On Sun, Jan 20, 2013 at 4:08 PM, Ross Bencina <rossb-lists_at_audiomulch.com>wrote:

>
> the non-left inputs are stateful. They act as memories/storage, something
> I'd forgotten from working with synchronous dataflow for so long.
>
> Perhaps some other distinctions are also helpful:
>
> - feed-forward networks
> - feedback networks
> - networks with access to input history
> - networks with input and output history (state)
> - networks passing discrete messages (or numbers)
> - networks of (or modelling) continuous signals
>
>
An interesting point in the design-space for dataflow systems is to allow
nodes access to *future* inputs, potentially without access to history.

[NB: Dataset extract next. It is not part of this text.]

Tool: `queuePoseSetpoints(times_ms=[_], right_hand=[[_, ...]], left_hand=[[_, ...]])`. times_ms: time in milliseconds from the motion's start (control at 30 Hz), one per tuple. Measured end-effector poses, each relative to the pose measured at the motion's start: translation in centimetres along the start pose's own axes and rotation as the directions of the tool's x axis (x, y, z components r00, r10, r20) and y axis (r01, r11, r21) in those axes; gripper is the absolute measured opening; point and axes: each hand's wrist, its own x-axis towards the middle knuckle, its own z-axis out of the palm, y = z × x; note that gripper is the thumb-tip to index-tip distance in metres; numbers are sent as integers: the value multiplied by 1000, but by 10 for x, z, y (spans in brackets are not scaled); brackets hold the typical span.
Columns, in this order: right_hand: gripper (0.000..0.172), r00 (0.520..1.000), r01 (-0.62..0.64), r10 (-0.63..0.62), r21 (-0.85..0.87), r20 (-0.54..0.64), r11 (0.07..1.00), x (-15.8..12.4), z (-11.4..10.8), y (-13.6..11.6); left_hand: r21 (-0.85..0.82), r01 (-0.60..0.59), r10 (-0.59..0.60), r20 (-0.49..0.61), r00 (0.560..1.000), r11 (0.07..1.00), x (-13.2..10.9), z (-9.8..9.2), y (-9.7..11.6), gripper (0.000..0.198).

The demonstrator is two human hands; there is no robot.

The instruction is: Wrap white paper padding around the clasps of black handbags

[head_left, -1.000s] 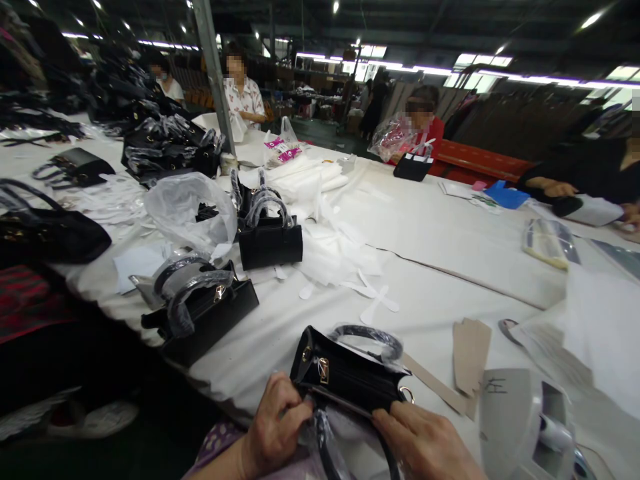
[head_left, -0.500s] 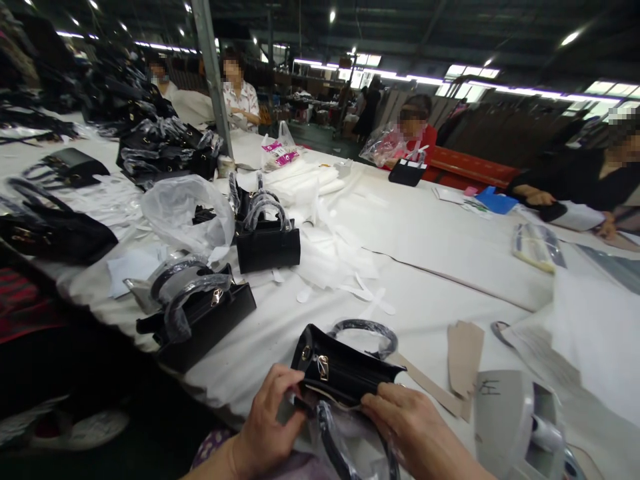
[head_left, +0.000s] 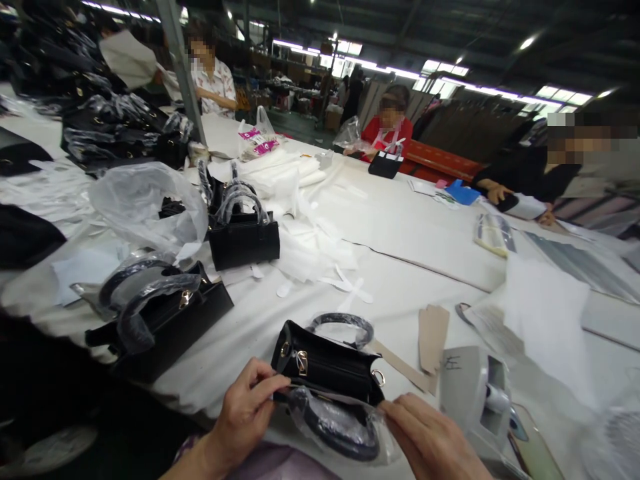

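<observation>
Surface point(head_left: 420, 233) extends beyond grey dispenser point(head_left: 465, 393); near edge runs left of it. Beige strip point(head_left: 400, 367) between dispenser and black handbag point(head_left: 327, 370), left of it: mouth up, long axis sideways, right end toward dispenser. Left hand point(head_left: 245, 403) pinches near rim; right hand point(head_left: 433, 437) holds right corner.

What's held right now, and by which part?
Black handbag: left grip pinches the near rim's left corner; right grip at its right corner, hold there unclear.

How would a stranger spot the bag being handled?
Start at the white table. At its near edge, between the left hand and right hand, sits a black handbag. Unlike the black bags further left, it has a hand at each end.
</observation>
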Motion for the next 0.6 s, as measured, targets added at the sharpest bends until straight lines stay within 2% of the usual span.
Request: queuePoseSetpoints(times_ms=[167, 400, 600], right_hand=[[21, 1000, -30, 30, 31, -3, 999, -7, 13, 1], [22, 996, -21, 27, 73, -85, 997, -4, 16, 3], [26, 983, -7, 24, 93, -184, 996, -9, 29, 8]], left_hand=[[9, 48, -48, 9, 999, 999, -5, 1, -5, 36], [-23, 69, -69, 19, 997, 997, -5, 1, -6, 33], [-80, 29, -31, -22, 999, 996, 5, 1, -3, 32]])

Effectively, one is accessing the buffer of unprocessed future updates,
potentially leveraging speculative evaluation. This avoids formal state
(you can't accumulate information), but is sufficient to handle several use
cases traditionally addressed by state (such as change detection, or
gesture detection). (The tradeoff is latency, allowing the input buffer to
build a little. If you use actual state, you don't need to increase
latency.)

A history of input has nice, robust properties for live programming. In
traditional code, we maintain only state that we need. In live programming,
the state that we need can change as we modify code. That becomes
problematic when we need state that we were not maintaining. A language
that makes it convenient to model most state in terms of cached
computations on history may better serve live programmers.